Collected data
****
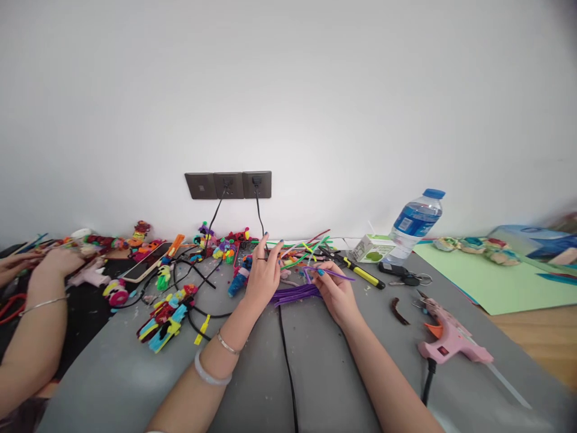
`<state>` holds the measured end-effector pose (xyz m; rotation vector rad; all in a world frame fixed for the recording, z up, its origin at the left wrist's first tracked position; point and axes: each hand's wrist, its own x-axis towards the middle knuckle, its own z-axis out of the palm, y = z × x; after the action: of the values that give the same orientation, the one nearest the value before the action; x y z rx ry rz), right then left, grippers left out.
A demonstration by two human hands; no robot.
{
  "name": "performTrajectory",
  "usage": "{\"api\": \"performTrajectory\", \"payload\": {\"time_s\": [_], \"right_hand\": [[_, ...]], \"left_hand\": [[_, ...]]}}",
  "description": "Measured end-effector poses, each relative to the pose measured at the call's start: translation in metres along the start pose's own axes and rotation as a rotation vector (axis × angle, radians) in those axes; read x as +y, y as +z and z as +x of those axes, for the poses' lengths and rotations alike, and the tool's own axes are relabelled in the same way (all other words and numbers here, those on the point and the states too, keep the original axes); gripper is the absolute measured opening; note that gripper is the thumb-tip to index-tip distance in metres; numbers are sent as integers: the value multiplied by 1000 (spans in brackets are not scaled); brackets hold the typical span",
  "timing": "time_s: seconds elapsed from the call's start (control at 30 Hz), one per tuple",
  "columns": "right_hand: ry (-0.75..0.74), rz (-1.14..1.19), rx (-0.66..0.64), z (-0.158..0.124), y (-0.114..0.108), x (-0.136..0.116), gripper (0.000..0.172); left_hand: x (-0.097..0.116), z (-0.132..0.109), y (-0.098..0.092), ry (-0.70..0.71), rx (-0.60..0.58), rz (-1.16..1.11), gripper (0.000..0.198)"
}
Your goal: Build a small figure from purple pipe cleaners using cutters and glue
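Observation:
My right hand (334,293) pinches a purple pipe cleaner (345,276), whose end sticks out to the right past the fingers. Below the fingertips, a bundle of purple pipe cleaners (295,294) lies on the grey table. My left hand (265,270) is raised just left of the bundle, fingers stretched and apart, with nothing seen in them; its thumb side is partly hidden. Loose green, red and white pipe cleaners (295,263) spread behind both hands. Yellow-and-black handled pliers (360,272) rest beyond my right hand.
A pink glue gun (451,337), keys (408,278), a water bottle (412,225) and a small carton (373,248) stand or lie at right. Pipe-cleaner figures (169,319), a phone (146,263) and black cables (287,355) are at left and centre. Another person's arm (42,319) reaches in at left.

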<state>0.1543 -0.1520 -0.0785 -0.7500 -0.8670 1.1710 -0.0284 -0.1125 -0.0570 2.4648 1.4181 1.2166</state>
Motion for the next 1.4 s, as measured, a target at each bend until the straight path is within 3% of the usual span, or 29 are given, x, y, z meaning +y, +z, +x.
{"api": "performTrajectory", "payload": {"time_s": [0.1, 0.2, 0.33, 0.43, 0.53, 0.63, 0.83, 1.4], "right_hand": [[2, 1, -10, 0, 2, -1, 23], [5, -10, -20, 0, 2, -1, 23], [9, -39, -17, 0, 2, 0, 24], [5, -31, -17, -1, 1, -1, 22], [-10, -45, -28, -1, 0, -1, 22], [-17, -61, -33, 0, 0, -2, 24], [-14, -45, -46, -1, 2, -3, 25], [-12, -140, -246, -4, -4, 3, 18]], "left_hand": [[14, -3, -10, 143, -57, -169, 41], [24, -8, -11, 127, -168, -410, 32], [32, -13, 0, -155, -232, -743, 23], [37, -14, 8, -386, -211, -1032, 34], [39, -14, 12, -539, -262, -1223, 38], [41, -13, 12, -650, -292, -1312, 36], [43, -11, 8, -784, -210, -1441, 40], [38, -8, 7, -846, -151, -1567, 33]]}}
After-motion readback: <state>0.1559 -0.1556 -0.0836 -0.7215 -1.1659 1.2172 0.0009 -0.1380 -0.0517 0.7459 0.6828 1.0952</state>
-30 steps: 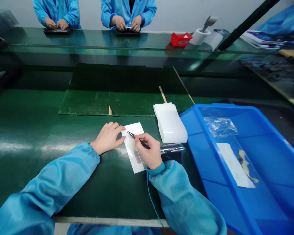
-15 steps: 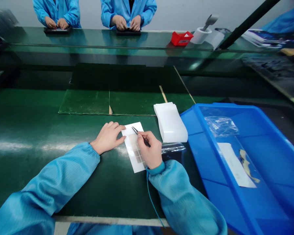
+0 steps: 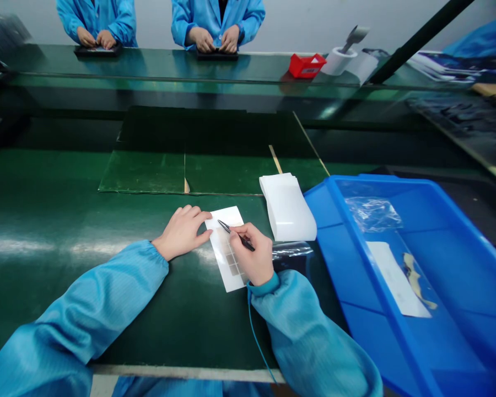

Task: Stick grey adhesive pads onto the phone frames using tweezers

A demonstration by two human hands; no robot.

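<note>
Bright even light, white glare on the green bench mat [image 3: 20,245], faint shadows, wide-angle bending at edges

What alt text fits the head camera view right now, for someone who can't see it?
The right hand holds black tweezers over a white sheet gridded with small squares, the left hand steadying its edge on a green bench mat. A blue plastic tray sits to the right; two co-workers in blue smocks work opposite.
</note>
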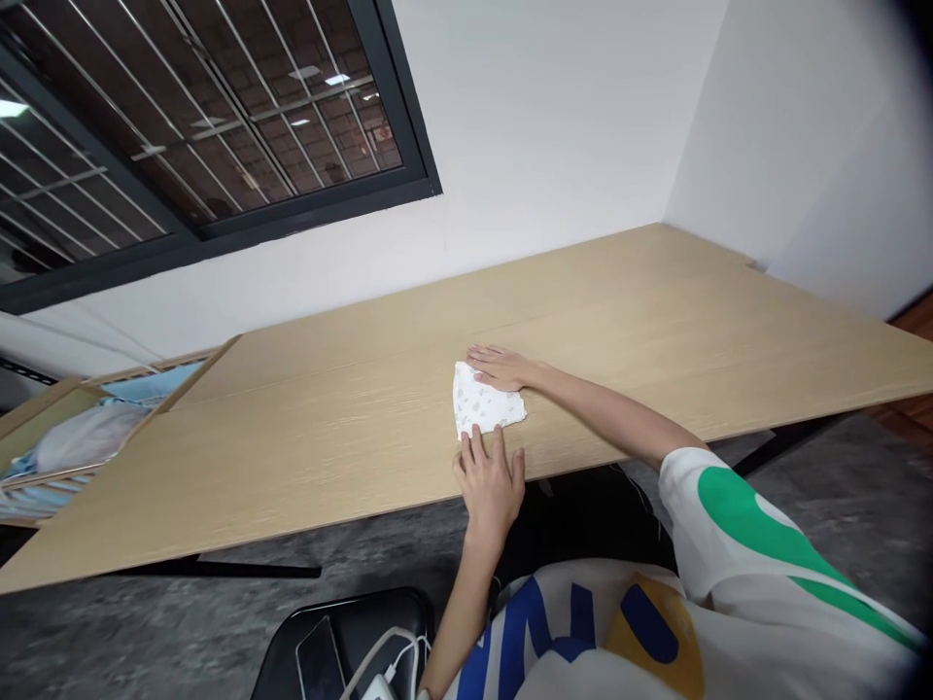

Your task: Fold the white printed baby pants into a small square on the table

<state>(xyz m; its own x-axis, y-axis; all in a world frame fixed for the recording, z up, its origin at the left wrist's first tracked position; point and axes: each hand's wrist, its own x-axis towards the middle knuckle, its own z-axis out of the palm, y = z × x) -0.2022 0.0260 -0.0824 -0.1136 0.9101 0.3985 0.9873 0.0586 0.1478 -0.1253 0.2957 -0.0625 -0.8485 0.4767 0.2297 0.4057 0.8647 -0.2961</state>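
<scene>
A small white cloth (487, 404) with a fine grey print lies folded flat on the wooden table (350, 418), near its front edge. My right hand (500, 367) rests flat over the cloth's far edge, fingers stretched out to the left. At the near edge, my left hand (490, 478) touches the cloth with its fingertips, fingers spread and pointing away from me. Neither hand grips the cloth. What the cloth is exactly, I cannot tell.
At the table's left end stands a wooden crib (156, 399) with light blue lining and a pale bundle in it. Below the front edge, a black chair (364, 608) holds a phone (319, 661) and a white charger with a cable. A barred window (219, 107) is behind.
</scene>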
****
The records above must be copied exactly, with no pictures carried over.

• _ANSWER SPACE_
`<state>` holds the measured end-effector pose (xyz m; rotation vector rad; all in a world frame fixed for the recording, z up, its origin at the left wrist's first tracked position; point and axes: each hand's wrist, its own x-axis towards the middle knuckle, its own z-axis out of the palm, y = z × x; after the action: of the values that give the same orientation, the one nearest the value before the action; x y z rx ry rz), right then left, grippers left out.
A demonstration by two human hands; no robot.
{
  "name": "performTrajectory",
  "usage": "{\"api\": \"performTrajectory\", \"payload\": {\"time_s\": [_], \"right_hand\": [[_, ...]], \"left_hand\": [[_, ...]]}}",
  "description": "Measured end-effector poses, each relative to the pose measured at the call's start: translation in metres along the start pose's own axes and rotation as a rotation vector (axis × angle, radians) in those axes; read x as +y, y as +z and z as +x of those axes, for the poses' lengths and rotations alike, and the tool's own axes are relabelled in the same way (all other words and numbers here, those on the point and the states too, keep the original axes); gripper is the absolute measured opening; note that gripper is the thumb-tip to index-tip distance in metres; numbers are sent as integers: the value multiplied by 1000 (spans in brackets are not scaled); brackets hold the typical span",
  "timing": "time_s: seconds elapsed from the call's start (control at 30 Hz), one per tuple",
  "columns": "right_hand: ry (-0.75..0.74), rz (-1.14..1.19), rx (-0.66..0.64), z (-0.158..0.124), y (-0.114..0.108), x (-0.136..0.116), gripper (0.000..0.172); left_hand: x (-0.097..0.116), z (-0.132..0.109), y (-0.098..0.092), ry (-0.70..0.71), rx (-0.60..0.58), rz (-1.16..1.11), gripper (0.000..0.198)"
}
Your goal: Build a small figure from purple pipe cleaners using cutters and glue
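Observation:
My right hand (334,293) pinches a purple pipe cleaner (345,276), whose end sticks out to the right past the fingers. Below the fingertips, a bundle of purple pipe cleaners (295,294) lies on the grey table. My left hand (265,270) is raised just left of the bundle, fingers stretched and apart, with nothing seen in them; its thumb side is partly hidden. Loose green, red and white pipe cleaners (295,263) spread behind both hands. Yellow-and-black handled pliers (360,272) rest beyond my right hand.
A pink glue gun (451,337), keys (408,278), a water bottle (412,225) and a small carton (373,248) stand or lie at right. Pipe-cleaner figures (169,319), a phone (146,263) and black cables (287,355) are at left and centre. Another person's arm (42,319) reaches in at left.
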
<state>0.1543 -0.1520 -0.0785 -0.7500 -0.8670 1.1710 -0.0284 -0.1125 -0.0570 2.4648 1.4181 1.2166</state>
Motion for the next 1.4 s, as measured, a target at each bend until the straight path is within 3% of the usual span, or 29 are given, x, y, z meaning +y, +z, +x.
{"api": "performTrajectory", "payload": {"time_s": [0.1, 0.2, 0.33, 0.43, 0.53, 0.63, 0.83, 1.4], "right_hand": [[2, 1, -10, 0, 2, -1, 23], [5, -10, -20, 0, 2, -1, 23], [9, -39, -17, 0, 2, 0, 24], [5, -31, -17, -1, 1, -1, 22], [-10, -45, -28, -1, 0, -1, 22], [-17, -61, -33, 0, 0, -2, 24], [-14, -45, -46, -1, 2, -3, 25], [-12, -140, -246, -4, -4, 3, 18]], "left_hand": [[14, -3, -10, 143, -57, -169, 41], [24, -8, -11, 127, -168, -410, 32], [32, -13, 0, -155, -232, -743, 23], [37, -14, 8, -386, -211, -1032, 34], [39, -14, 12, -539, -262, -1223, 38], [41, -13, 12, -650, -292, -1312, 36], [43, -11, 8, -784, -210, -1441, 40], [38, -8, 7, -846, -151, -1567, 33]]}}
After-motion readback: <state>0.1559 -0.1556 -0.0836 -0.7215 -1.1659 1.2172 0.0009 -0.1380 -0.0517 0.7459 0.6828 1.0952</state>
-30 steps: 
-15 steps: 
+0 steps: 

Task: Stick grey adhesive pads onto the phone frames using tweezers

A demonstration by two human hands; no robot.

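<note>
Bright even light, white glare on the green bench mat [image 3: 20,245], faint shadows, wide-angle bending at edges

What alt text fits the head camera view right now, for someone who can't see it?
The right hand holds black tweezers over a white sheet gridded with small squares, the left hand steadying its edge on a green bench mat. A blue plastic tray sits to the right; two co-workers in blue smocks work opposite.
</note>
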
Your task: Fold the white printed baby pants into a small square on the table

<state>(xyz m; its own x-axis, y-axis; all in a world frame fixed for the recording, z up, its origin at the left wrist's first tracked position; point and axes: each hand's wrist, its own x-axis towards the middle knuckle, its own z-axis out of the palm, y = z × x) -0.2022 0.0260 -0.0824 -0.1136 0.9101 0.3985 0.9873 0.0586 0.1478 -0.1253 0.2957 -0.0625 -0.8485 0.4767 0.2297 0.4057 0.8647 -0.2961</state>
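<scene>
A small white cloth (487, 404) with a fine grey print lies folded flat on the wooden table (350, 418), near its front edge. My right hand (500, 367) rests flat over the cloth's far edge, fingers stretched out to the left. At the near edge, my left hand (490, 478) touches the cloth with its fingertips, fingers spread and pointing away from me. Neither hand grips the cloth. What the cloth is exactly, I cannot tell.
At the table's left end stands a wooden crib (156, 399) with light blue lining and a pale bundle in it. Below the front edge, a black chair (364, 608) holds a phone (319, 661) and a white charger with a cable. A barred window (219, 107) is behind.
</scene>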

Nothing else is needed to complete the answer.